Classical statistical techniques, like the t-test, are the bedrock of the optimization industry, helping companies make data-driven decisions. As online experimentation has exploded, it’s now clear that these traditional statistical methods are not the right fit for digital data: Applying classical statistics to A/B testing can lead to error rates that are much higher than most experimenters expect.
Both industry and academic experts have turned to education as the solution. Don’t peek! Use a sample size calculator! Avoid testing too many goals and variations at once!
But we’ve concluded that it’s time statistics, not customers, change. Say goodbye to the classical t-test.

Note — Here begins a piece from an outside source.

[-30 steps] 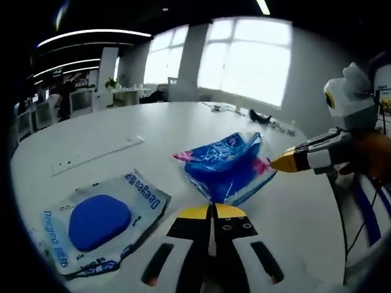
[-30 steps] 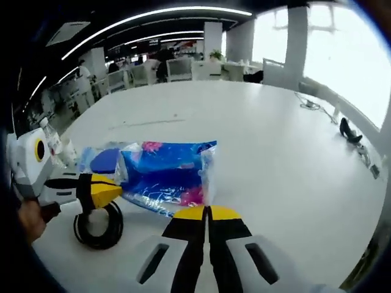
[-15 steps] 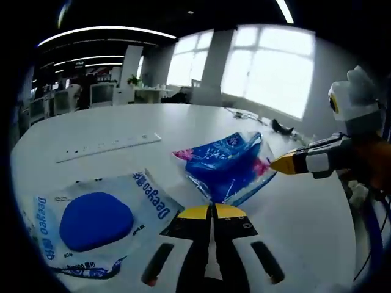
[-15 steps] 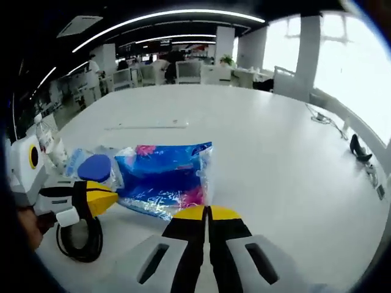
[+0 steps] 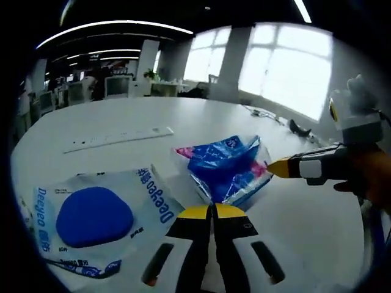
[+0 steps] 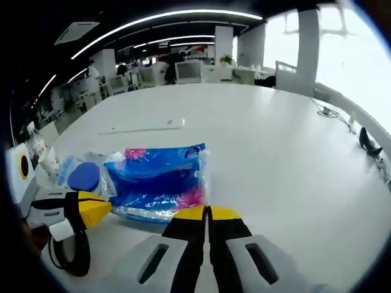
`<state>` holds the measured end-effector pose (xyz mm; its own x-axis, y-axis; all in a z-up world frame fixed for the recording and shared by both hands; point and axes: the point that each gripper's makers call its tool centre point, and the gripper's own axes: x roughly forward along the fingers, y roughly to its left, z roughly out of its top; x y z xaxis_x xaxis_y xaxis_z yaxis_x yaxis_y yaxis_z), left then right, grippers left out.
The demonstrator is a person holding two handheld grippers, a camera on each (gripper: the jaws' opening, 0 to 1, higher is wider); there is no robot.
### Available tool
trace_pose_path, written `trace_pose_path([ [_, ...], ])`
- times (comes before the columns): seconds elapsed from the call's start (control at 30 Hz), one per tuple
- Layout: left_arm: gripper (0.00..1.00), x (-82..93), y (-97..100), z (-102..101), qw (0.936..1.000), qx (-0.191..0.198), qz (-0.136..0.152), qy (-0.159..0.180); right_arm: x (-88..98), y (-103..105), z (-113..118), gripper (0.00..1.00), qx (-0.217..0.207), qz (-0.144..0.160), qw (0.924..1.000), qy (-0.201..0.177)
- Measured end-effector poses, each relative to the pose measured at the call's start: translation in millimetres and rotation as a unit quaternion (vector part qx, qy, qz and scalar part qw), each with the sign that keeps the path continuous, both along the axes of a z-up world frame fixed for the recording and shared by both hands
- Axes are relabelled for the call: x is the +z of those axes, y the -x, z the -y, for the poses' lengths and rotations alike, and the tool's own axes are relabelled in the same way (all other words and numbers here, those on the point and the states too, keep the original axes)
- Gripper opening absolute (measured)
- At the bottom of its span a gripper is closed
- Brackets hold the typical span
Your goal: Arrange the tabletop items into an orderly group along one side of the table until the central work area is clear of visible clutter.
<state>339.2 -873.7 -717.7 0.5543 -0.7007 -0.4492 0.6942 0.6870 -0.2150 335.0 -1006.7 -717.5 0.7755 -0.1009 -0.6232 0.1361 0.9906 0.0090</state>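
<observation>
Yellow-tipped black fingers point(image 5: 194, 223), white gripper bodies

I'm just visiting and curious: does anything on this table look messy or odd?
The blue plastic bag looks crumpled and lies askew mid-table, pinched at opposite ends by the left claw and right claw. Nothing looks spilled or broken.

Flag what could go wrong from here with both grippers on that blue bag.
1. Both grippers, left and right, look shut on opposite edges of the thin blue bag; pulling apart could tear it or slip one grip.
2. The sponge packet lies just beside the bag; dragging may shove it out of line.
3. A black cable coil sits by the left gripper and could snag.
</observation>
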Motion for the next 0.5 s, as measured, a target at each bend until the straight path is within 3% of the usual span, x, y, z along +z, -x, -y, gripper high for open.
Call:
trace_pose_path([
  [0.17,0.01,-9.8,-0.9,-1,0.9997,0.014,-0.019,-0.007,-7.5,2,-3,0.00,-0.002,-0.006,0.9999,-0.008],
  [0.3,0.01,-9.5,-3.6,-1,0.9996,0.015,-0.005,-0.022,-10.2,3,-5,0.00,-0.001,-0.008,0.9999,-0.008],
  [0.5,0.02,-14.3,-3.8,-1,0.9992,0.018,-0.014,-0.032,-12.9,1,-4,0.00,0.010,-0.010,0.9998,-0.010],
])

It’s time for statistics that are effortless to use and work with how businesses actually operate.
Working with a team of Stanford statisticians, we developed Stats Engine, a new statistical framework for A/B testing. We’re excited to announce that starting January 21st, 2015, it powers results for all Optimizely customers.
This blog post is a long one, because we want to be fully transparent about why we’re making these changes, what the changes actually are what this means for A/B testing at large. Stick with us to the end you’ll learn:
- Why we made Stats Engine: The Internet makes it easy to evaluate experiment results at any time and run tests with many goals and variations. When paired with classical statistics, these intuitive actions can increase the chance of incorrectly declaring a winning or losing variation by over 5x.
- How it works: We combine sequential testing and false discovery rate controls to deliver results that are valid regardless of sample size and match the error rate we report to the error businesses care about.
- Why it’s better: Stats Engine can reduce the chance of incorrectly declaring a winning or losing variation from 30% to 5% without sacrificing speed.
Why we made a new Stats Engine
Traditional statistics is unintuitive, easily misused leaves money on the table.
To get valid results from A/B tests run with classical statistics, careful experimenters follow a strict set of guidelines: Set a minimum detectable effect and sample size in advance, don’t peek at results don’t test too many goals and variations at once.
These guidelines can be cumbersome, and if you don’t follow them carefully, you can unknowingly introduce errors into your tests. These are the problems with these guidelines that we set out to address with Stats Engine:
- Committing to a detectable effect and sample size in advance is inefficient and not intuitive.
- Peeking at results before hitting that sample size can introduce errors into results, and you could be taking action on false winners.
- Testing too many goals and variations at once greatly increases errors due to false discovery—an error rate that can be much larger than the false positive rate.
Committing to a sample size and detectable effect could be slowing you down.
Setting a sample size in advance of running a test helps to avoid making mistakes with traditional statistical methods, To set a sample size, you also have to guess about the minimum detectable effect (MDE), or expected conversion rate lift, you want to see from your test. Getting your guess wrong can have big consequences for your testing velocity.
Set a small effect, and you have to wait for a large sample size to know whether your results are significant. Set a larger effect, and you risk missing out on smaller improvements. Not only is this inefficient, it’s also not realistic. Most people run tests because they don’t know what might happen, and committing in advance to a hypothetical lift just doesn’t make a lot of sense.
Peeking at your results increases your error rates.
When data is flowing into your experiment in real time, it’s tempting to constantly check your results. You want to implement a winner as soon as you can to improve your business, or stop an inconclusive or losing test as early as possible so you can move on to test more hypotheses.
Statisticians call this constant peeking “continuous monitoring,” and it increases the chance you’ll find a winning result when none actually exists (of course, continuous monitoring is only problematic when you actually stop the test early, but you get the point.) Finding an insignificant winner is called a false positive, or Type I error.
Any test for statistical significance you run will have some chance of error. Running a test at 95% statistical significance (in other words, a t-test with an alpha value of .05) means that you are accepting a 5% chance that, if this were an A/A test with no actual difference between the variations, the test would show a significant result.
To illustrate how dangerous continuous monitoring can be, we simulated millions of A/A tests with 5,000 visitors, and evaluated the chance of making an error under different types of continuous monitoring policies. We found that even conservative policies can increase error rates from a target of 5% to over 25%.
In our investigation, more than 57% of simulated A/A tests falsely declared a winner or loser at least once during their course, even if only briefly. In other words, if you had been watching these tests, you might have wondered why your A/A test results called a winner. The increase in error rate is still meaningful even if you aren’t looking after each visitor. If you look every 500 visitors, the chance of making a false declaration increases to 26%, while looking every 1000 visitors increases the same chance to 20%.